Warum man im Umgang mit dschihadistischem Terror umdenken muss
Es wirkt fast, als wäre es gerade darauf abgestimmt. Oder eben ein trauriger Zufall. Am 21. Februar erschien das Buch "Die Wütenden: Warum wir im Umgang mit dschihadistischem Terror radikal umdenken müssen". Das Buch wurde vom langjährigen Sozialarbeiter und Mitarbeiter der Extremismusstelle, Fabian Reicher, sowie der Journalistin Anja Melzer geschrieben.
Ein paar Tage nach der Erscheinung von "Die Wütenden" eskalierte die Situation in der Ukraine. Russland startete einen brutalen und blutigen Angriffskrieg, der bis heute andauert. Bereits nach ein paar Tagen des Kriegs ist auch schon von Jugendlichen zu lesen, die offenbar bereit sind, in den Ukraine-Krieg zu ziehen. Bereit ihr Leben zu opfern, für einen Krieg, mit dem sie rein gar nichts zu tun haben. Oder schon?
Die Erzählung vom Dschihad
Das Phänomen der "Foreign Fighter" ist kein neues. Zum Höhepunkt des Syrienkriegs hatte die Erzählung des "IS-Islamischen Staats" und des Dschihad auch ihren Höhepunkt in Europa. Auch aus Österreich zogen mehrere Jugendliche für die Errichtung eines Kalifats in Syrien in den Kampf - oder versuchten es zumindest. Manche von ihnen waren sogar regelrechte Stars, "Poster Boys" des IS, die es regelmäßig in die Schlagzeilen der Boulevardmedien schafften. Doch wie gelangt eine so extreme Ideologie in die Köpfe der Jugendlichen?
In "Die Wütenden" wird nicht nur dieser Frage nachgegangen, sondern auch derjenigen, wie man Jugendlichen dabei begleiten kann, aus der Extremismusfalle herauszukommen und auch welche Fehler in der Vergangenheit gemacht wurde. Transparent, eindrücklich und emphatisch werden die Lebensgeschichten der Jugendlichen erzählt.
Von Outis etwa, einem eigentlich ruhigen Burschen, der aufgrund eines Facebook-Videos und Chat-Nachrichten derzeit im Gefängnis sitzt.
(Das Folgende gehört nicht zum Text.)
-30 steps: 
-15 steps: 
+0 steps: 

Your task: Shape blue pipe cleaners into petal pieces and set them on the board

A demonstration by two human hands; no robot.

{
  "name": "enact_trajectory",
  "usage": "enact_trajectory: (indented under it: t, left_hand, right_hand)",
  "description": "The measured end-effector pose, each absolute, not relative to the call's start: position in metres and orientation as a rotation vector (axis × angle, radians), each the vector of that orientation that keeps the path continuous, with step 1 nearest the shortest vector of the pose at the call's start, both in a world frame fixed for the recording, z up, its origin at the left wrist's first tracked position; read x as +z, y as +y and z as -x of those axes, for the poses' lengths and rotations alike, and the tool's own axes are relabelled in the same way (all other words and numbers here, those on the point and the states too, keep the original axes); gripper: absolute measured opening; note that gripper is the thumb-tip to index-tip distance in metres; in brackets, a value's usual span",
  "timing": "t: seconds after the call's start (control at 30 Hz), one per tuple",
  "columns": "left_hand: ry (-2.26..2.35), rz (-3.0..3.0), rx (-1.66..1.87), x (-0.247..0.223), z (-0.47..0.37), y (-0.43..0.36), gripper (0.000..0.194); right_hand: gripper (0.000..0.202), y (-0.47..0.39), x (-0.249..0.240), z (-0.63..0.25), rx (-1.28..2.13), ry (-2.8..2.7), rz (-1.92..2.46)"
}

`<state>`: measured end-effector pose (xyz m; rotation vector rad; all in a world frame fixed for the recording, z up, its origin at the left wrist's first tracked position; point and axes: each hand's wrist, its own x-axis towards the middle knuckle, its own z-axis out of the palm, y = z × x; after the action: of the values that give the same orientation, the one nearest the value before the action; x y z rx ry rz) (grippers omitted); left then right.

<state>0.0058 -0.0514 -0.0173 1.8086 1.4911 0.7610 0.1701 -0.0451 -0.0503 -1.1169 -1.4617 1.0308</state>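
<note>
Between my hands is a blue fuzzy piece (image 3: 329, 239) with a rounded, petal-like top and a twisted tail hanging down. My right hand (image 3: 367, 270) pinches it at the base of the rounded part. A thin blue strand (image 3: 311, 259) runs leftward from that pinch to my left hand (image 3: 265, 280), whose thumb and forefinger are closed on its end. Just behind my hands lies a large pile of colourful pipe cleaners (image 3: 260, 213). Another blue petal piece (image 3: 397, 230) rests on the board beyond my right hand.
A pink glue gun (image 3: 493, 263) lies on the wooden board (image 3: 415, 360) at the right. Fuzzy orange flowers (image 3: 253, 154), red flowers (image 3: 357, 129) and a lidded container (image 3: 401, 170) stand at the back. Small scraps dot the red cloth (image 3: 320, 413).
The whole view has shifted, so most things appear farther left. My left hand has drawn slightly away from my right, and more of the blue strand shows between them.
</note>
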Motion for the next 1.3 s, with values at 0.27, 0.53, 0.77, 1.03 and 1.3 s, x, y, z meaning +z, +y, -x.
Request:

Oder von Dzamal, der versuchte nach Syrien zu kommen und davon träumte als "Schahid", also als Märtyrer im Krieg zu sterben. Sie haben alle gemeinsam, dass sie etwas tun und verändern wollten und dabei der Erzählung vom "Dschihad" und dem "IS" glaubten. Einer Erzählung, die genau auf sie ausgelegt war.
Das Opfernarrativ
Denn das Grundrezept ist folgendes: Es wird ein "Wir gegen die anderen" aufgebaut. Das Leid der Muslime auf der Welt wie in Syrien oder die Situation der Uiguren in China wird mit den eigenen (Diskriminierungs-)Erfahrungen der Jugendlichen verknüpft. Und schlussendlich wird ein "Call to Action", also ein Aufruf zum Handeln ausgerufen.
"Das Opfernarrativ funktioniert so gut, weil es auch so viele Opfer gibt", sagt Reicher. Kopftuch-Verbot, Scharia-Verbot oder diskriminierende Erfahrungen im Alltag - von Politik bis hin zur Gesellschaft, fühlen sich diese Jugendlichen ausgegrenzt - als Opfer. "Und oftmals sind sie in ihrer eigenen Identität auch verloren. Nach Syrien gingen etwa sehr viele tschetschenische Jugendliche. Die Kriege und Traumata haben gerade in dieser Community für eine Entwurzelung gesorgt", sagt Reicher.
Als Gegenbeispiel nennt er die türkische Community - eine mit starken Wurzeln und kultureller Identität. "Da funktionierte die Erzählung vom Dschihad viel schlechter. Kam eigentlich kaum an", fügt Reicher hinzu.
Zuhören und begleiten
Der Ausstieg aus der "Wut" und des Extremismus könne laut Reicher deshalb auch nur gelingen, wenn man den Jugendlichen wirklich zuhört und ihnen auf Augenhöhe begegnet. Im Buch wird immer wieder beschrieben, dass ein Durchbruch meist erst dann gelingt, wenn die Jugendlichen einem vertrauen und es durch eigenes Hinterfragen aus der Falle schaffen. "Im Grunde kann man sie nur begleiten. Den Weg müssen sie selbst finden".